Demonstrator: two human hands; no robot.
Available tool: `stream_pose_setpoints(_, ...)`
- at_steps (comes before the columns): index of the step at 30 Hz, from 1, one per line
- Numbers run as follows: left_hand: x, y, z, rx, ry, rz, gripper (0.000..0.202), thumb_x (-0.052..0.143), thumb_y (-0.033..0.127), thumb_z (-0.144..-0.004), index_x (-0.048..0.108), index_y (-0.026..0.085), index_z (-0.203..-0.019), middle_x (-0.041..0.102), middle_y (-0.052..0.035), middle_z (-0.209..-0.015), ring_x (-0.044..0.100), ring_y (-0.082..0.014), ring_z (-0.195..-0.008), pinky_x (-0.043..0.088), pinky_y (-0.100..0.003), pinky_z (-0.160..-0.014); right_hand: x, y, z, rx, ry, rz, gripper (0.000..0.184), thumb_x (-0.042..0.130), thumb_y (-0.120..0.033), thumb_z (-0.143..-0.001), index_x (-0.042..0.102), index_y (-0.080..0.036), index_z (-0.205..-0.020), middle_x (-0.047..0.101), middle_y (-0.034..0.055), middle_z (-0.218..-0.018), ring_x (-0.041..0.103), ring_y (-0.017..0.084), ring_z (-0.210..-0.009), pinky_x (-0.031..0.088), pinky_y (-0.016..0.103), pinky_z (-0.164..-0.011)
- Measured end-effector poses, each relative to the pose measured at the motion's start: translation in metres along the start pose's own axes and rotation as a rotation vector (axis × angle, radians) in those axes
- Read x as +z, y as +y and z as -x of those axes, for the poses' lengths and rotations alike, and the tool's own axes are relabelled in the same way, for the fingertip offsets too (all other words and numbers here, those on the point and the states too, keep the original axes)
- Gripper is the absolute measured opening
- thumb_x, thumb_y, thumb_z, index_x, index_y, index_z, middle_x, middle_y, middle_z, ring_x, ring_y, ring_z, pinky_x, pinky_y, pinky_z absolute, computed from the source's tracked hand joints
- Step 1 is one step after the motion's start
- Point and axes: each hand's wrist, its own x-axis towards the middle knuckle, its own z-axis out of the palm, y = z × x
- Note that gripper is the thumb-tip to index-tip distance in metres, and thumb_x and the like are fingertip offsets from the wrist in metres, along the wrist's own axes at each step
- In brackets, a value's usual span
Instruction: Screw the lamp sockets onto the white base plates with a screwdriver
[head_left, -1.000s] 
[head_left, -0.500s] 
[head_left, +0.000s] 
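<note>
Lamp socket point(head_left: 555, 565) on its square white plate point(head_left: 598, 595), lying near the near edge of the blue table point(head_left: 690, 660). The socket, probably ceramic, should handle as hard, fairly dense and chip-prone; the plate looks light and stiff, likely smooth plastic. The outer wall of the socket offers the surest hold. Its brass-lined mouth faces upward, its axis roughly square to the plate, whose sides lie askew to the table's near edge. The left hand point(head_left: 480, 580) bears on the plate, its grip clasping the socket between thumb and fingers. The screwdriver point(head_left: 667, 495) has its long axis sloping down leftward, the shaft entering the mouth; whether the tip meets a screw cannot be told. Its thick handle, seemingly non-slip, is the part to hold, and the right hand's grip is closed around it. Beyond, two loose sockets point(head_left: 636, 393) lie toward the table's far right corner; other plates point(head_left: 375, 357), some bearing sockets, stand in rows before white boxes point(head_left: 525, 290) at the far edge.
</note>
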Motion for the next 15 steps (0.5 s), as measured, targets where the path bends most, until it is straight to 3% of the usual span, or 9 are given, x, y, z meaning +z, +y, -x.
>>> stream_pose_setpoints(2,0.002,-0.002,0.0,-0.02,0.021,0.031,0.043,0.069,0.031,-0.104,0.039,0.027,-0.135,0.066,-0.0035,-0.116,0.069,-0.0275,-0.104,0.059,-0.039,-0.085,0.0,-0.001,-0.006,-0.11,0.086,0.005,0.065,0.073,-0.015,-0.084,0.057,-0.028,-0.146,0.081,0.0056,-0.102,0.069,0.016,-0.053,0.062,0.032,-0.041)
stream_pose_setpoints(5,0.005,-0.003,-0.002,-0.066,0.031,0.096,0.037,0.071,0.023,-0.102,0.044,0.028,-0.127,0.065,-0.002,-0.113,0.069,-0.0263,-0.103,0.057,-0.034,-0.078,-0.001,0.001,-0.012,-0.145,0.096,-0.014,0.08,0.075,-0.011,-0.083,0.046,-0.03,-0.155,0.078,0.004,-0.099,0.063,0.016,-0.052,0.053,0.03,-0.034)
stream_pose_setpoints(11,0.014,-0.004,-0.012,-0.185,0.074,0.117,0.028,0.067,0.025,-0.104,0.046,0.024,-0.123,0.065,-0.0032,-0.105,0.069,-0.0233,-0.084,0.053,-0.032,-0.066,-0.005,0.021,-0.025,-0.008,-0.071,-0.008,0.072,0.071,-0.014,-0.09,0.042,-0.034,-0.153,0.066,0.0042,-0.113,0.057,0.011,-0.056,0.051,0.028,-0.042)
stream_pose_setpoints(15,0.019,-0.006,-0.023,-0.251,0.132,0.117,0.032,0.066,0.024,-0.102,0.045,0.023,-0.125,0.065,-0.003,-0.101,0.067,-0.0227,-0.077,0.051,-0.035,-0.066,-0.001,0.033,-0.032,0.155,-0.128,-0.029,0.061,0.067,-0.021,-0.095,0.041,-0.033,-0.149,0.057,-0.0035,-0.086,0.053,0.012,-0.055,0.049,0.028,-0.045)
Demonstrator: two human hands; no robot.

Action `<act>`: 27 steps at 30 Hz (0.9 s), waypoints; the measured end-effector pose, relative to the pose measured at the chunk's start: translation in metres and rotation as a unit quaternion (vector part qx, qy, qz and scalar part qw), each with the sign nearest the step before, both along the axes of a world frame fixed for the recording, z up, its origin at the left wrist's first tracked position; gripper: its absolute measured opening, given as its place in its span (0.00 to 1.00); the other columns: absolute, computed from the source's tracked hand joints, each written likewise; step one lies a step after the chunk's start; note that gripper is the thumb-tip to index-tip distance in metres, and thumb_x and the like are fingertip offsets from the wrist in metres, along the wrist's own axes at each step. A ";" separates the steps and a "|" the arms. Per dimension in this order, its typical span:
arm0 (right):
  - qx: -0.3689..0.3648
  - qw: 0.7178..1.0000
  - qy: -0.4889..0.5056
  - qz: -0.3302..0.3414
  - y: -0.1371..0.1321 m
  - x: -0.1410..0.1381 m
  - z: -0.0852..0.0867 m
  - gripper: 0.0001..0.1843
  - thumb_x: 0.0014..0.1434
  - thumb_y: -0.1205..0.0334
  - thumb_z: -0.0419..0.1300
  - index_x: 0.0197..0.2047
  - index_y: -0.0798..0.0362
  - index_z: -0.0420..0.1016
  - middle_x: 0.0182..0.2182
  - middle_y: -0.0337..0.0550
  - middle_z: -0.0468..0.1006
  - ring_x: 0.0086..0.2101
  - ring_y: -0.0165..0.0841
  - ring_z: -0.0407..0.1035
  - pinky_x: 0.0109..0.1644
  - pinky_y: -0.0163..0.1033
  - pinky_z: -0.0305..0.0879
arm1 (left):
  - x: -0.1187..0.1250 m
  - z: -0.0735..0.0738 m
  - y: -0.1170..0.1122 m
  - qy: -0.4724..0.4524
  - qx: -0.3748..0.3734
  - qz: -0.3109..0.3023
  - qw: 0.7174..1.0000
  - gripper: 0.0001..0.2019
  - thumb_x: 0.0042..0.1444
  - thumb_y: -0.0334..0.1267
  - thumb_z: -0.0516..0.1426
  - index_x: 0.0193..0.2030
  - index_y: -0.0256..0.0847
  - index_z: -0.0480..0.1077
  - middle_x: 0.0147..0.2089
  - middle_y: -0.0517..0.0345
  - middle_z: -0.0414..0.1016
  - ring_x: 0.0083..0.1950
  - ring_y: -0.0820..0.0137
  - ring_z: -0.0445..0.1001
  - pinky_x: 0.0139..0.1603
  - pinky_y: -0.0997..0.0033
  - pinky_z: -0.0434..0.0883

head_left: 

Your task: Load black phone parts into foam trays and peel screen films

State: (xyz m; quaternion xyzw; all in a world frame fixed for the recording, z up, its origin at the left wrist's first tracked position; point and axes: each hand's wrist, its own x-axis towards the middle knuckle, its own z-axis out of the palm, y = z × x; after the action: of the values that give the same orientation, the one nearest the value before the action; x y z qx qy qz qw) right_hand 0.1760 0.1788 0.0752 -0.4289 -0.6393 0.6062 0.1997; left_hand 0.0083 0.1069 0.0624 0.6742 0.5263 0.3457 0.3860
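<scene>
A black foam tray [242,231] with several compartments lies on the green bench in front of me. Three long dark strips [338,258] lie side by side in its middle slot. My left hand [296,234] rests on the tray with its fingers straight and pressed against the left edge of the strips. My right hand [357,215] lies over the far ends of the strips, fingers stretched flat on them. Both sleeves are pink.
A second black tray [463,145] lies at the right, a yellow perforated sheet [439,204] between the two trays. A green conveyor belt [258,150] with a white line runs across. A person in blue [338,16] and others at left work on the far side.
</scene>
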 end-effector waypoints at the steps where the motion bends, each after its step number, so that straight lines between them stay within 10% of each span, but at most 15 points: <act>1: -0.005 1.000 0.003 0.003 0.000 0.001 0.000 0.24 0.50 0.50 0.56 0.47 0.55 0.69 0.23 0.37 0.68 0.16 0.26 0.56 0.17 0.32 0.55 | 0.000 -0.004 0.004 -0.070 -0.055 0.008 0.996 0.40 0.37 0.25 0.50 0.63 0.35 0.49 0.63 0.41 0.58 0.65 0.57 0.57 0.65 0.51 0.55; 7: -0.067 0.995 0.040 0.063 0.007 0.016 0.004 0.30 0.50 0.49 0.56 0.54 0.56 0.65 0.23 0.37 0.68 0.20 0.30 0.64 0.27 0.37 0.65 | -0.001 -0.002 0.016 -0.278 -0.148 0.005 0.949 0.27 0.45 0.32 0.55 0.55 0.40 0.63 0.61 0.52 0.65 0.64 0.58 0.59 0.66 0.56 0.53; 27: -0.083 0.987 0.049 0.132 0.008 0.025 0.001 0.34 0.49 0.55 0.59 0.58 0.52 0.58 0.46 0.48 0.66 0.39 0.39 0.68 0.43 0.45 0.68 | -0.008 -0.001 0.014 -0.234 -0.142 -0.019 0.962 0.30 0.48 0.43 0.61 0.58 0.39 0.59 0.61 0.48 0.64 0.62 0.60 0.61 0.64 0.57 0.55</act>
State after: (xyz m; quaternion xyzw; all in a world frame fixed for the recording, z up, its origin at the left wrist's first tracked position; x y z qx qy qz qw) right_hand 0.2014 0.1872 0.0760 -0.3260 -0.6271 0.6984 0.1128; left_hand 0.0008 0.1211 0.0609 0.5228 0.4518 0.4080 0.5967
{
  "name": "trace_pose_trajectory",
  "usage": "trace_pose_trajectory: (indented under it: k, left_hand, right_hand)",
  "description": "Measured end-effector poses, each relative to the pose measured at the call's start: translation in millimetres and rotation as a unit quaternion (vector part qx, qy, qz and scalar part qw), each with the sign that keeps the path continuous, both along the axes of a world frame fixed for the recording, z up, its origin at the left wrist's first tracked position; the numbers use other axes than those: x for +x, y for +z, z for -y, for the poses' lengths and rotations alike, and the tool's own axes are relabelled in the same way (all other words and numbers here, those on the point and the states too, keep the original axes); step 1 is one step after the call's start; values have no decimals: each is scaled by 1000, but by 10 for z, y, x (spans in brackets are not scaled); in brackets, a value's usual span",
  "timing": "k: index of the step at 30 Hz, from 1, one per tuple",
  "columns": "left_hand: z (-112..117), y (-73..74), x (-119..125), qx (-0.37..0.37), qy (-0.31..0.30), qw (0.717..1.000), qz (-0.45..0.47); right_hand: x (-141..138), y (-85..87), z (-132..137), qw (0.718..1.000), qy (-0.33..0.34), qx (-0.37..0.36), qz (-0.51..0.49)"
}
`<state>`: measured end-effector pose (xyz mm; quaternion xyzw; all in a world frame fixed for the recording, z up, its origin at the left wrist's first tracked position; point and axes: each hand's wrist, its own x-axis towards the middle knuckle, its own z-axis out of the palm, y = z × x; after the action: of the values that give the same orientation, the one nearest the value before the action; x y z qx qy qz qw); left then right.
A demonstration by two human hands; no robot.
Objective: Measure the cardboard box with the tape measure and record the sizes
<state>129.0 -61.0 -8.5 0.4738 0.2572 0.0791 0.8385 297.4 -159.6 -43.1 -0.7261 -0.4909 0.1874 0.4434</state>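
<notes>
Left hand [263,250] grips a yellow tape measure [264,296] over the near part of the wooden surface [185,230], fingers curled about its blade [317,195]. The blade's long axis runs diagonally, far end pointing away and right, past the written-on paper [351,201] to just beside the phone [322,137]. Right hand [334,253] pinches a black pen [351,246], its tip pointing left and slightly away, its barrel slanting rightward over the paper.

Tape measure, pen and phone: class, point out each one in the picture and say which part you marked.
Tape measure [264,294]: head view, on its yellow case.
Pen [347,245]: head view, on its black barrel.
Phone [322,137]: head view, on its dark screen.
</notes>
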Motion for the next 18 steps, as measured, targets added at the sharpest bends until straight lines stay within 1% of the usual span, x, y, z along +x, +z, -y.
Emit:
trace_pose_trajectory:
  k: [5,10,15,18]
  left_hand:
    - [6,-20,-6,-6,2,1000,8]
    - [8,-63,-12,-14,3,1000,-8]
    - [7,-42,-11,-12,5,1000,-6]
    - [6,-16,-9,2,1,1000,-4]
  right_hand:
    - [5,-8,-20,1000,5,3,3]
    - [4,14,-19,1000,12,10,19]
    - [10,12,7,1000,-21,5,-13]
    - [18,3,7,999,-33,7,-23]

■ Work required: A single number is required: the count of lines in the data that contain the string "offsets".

■ Result for this exercise: 3